Activity :: Drop every picture, then transcribe the remaining data exactly.

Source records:
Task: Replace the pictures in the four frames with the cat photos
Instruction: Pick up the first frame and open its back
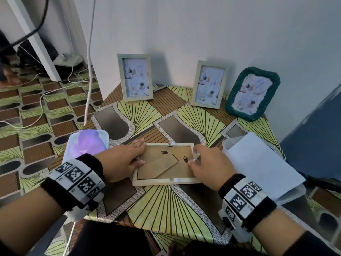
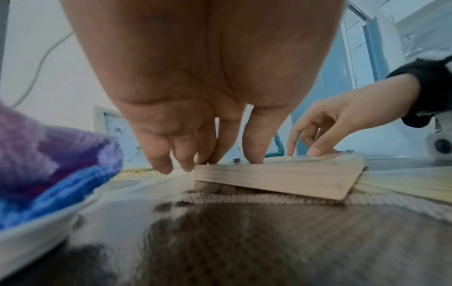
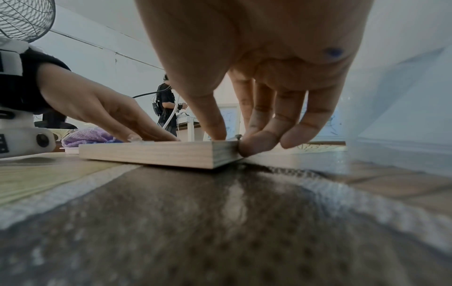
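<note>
A light wooden frame lies face down on the patterned table, its brown backing board and folded stand leg facing up. My left hand rests on the frame's left end, fingers straight over the far-left corner and thumb on the backing. My right hand pinches the frame's right edge at a small metal tab. The left wrist view shows my left hand touching the frame. In the right wrist view my right hand nips the frame at its corner. Two pale frames and a dark green woven frame stand against the wall.
A white tray with a purple cloth sits left of the frame. A clear plastic container holding a white sheet sits to the right. A blue panel borders the table's right side. Cables lie on the floor at left.
</note>
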Tool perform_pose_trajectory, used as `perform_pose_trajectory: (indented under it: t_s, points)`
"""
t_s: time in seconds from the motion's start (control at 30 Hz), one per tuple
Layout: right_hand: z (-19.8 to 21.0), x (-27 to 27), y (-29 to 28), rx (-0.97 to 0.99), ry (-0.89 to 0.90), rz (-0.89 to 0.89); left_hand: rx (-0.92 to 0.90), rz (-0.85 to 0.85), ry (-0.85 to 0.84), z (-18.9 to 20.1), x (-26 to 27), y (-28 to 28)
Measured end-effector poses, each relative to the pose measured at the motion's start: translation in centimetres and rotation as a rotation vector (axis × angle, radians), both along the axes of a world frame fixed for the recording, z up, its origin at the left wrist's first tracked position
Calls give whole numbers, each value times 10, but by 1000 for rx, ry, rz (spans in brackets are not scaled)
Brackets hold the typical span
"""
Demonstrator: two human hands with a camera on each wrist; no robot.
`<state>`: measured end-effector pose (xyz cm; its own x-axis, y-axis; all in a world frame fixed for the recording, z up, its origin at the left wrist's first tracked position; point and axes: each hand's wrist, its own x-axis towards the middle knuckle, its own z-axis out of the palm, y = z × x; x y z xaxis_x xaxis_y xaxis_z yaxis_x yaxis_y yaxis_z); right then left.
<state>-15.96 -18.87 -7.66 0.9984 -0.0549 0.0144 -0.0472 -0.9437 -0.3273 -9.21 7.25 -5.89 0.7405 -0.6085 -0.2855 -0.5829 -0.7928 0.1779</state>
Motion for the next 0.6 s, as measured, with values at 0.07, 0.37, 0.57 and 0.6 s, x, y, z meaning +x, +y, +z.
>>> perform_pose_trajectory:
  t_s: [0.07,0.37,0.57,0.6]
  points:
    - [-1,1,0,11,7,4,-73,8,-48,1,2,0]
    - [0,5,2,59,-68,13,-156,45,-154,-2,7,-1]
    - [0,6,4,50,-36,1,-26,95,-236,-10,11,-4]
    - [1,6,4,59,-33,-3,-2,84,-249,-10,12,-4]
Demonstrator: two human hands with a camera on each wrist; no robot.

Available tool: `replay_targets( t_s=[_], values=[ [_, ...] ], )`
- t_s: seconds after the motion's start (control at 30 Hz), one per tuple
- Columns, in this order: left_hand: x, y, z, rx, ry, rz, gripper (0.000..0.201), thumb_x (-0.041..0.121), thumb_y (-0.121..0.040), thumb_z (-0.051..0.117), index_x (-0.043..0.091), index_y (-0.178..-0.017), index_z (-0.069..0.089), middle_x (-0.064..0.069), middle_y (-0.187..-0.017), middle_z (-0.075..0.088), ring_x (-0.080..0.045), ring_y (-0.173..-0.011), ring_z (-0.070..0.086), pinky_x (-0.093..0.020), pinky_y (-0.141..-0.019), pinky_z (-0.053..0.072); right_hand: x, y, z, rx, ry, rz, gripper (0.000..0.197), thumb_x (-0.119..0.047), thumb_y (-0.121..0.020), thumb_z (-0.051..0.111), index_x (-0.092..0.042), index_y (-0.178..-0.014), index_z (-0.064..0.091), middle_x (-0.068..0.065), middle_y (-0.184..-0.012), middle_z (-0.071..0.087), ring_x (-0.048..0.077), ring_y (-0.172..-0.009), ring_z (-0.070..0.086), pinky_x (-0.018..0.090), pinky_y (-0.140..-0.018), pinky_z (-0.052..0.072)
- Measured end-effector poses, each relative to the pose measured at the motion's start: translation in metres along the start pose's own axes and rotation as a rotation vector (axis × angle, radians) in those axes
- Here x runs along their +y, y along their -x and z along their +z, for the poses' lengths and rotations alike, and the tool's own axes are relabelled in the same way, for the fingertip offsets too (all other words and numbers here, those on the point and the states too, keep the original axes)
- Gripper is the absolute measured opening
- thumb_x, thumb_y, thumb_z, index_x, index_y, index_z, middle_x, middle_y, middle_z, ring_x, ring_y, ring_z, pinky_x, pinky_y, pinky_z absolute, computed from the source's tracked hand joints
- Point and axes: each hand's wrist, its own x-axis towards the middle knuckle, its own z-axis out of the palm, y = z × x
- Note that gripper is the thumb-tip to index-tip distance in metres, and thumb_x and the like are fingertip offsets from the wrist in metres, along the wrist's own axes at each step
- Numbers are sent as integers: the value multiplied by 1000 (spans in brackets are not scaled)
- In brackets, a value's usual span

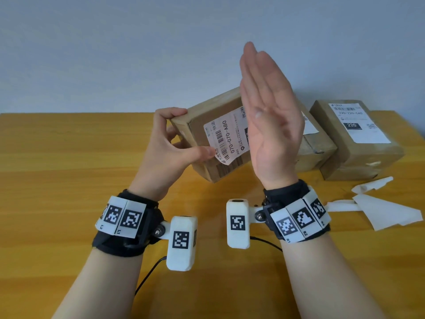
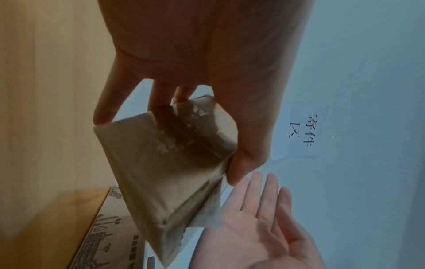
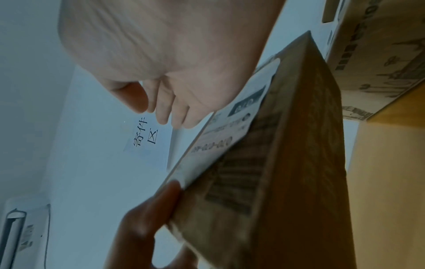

Answer space ::
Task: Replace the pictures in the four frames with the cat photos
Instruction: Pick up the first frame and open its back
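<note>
A light wooden frame lies face down on the patterned table, its brown backing board and folded stand leg facing up. My left hand rests on the frame's left end, fingers straight over the far-left corner and thumb on the backing. My right hand pinches the frame's right edge at a small metal tab. The left wrist view shows my left hand touching the frame. In the right wrist view my right hand nips the frame at its corner. Two pale frames and a dark green woven frame stand against the wall.
A white tray with a purple cloth sits left of the frame. A clear plastic container holding a white sheet sits to the right. A blue panel borders the table's right side. Cables lie on the floor at left.
</note>
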Tool perform_pose_trajectory, used as `perform_pose_trajectory: (indented under it: t_s, points)`
"""
t_s: time in seconds from the motion's start (control at 30 Hz), one per tuple
Layout: right_hand: z (-19.8 to 21.0), x (-27 to 27), y (-29 to 28), rx (-0.97 to 0.99), ry (-0.89 to 0.90), rz (-0.89 to 0.89); left_hand: rx (-0.92 to 0.90), rz (-0.85 to 0.85), ry (-0.85 to 0.84), z (-18.9 to 20.1), x (-26 to 27), y (-28 to 28)
Measured end-effector poses, each relative to the pose measured at the motion's start: translation in centimetres and rotation as a rotation vector (axis × angle, radians), both along the axes of a world frame fixed for the recording, z up, its origin at the left wrist's first tracked position
Calls give whole numbers, each value times 10, but by 1000 for rx, ry, rz (spans in brackets are not scaled)
Brackets hold the typical span
"""
Demonstrator: two human hands with a camera on each wrist; no robot.
`<state>`: measured end-effector pose (xyz cm; its own x-axis, y-axis; all in a world frame fixed for the recording, z up, its origin at the left wrist's first tracked position; point and axes: each hand's wrist, its own x-axis towards the middle knuckle, its own z-axis out of the palm, y = z × x; x y z xaxis_x xaxis_y xaxis_z yaxis_x yaxis_y yaxis_z); right then left.
<state>-15.96 -18.87 -7.66 0.9984 -0.0549 0.0144 -0.0472 -0.9437 -0.3273 -9.21 7.25 -5.89 0.7405 -0.6085 -0.2855 -0.5829 -0.7928 0.1779</state>
Motion for the next 0.6 s, as measured, with values at 0.07, 0.37, 0.57 and 0.6 s, x, y, z meaning +x, +y, +z.
>>> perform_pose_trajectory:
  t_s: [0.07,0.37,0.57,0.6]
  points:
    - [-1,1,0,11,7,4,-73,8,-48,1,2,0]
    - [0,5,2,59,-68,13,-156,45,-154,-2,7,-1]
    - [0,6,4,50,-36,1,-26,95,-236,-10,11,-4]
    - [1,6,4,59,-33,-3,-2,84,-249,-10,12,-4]
Demonstrator: two human hands with a camera on each wrist; no robot.

Available tool: `replay_targets( t_s=[_], values=[ [_, ...] ], )`
- t_s: seconds after the motion's start (control at 30 Hz), one per tuple
- Columns, in this order: left_hand: x, y, z, rx, ry, rz, gripper (0.000..0.201), thumb_x (-0.041..0.121), thumb_y (-0.121..0.040), thumb_z (-0.051..0.117), index_x (-0.043..0.091), index_y (-0.178..-0.017), index_z (-0.069..0.089), middle_x (-0.064..0.069), middle_y (-0.187..-0.017), middle_z (-0.075..0.088), ring_x (-0.080..0.045), ring_y (-0.173..-0.011), ring_z (-0.070..0.086), pinky_x (-0.093..0.020), pinky_y (-0.141..-0.019), pinky_z (-0.053..0.072); right_hand: x, y, z, rx, ry, rz, gripper (0.000..0.197), thumb_x (-0.119..0.047), thumb_y (-0.121..0.020), thumb_z (-0.051..0.111), index_x (-0.092..0.042), index_y (-0.178..-0.014), index_z (-0.064..0.091), middle_x (-0.068..0.065), middle_y (-0.184..-0.012), middle_z (-0.071..0.087), ring_x (-0.048..0.077), ring_y (-0.172..-0.009), ring_z (-0.070..0.086), pinky_x (-0.018..0.090), pinky_y (-0.140..-0.018), pinky_z (-0.052..0.072)
- Measured end-effector poses, each relative to the pose measured at the motion's start: translation in metres along the start pose's own axes and rotation as a rotation vector (axis × angle, radians) in those axes
- Here x runs along their +y, y along their -x and z along their +z, for the poses' lengths and rotations alike, and the tool's own axes are relabelled in the same way, for the fingertip offsets too (all other words and numbers here, those on the point and the states too, keep the original axes)
- Gripper is the absolute measured opening
- thumb_x, thumb_y, thumb_z, index_x, index_y, index_z, middle_x, middle_y, middle_z, ring_x, ring_y, ring_z, pinky_x, pinky_y, pinky_z absolute, computed from the source's tracked hand joints
- Point and axes: each hand's wrist, its own x-axis towards the middle knuckle, its own z-axis out of the palm, y = z × x
- Note that gripper is the thumb-tip to index-tip distance in metres, and thumb_x and the like are fingertip offsets from the wrist in metres, along the wrist's own axes at each step
- Numbers are sent as integers: the value multiplied by 1000 (spans in brackets are not scaled)
- In brackets, a value's usual span

Nothing remains to be added to the response.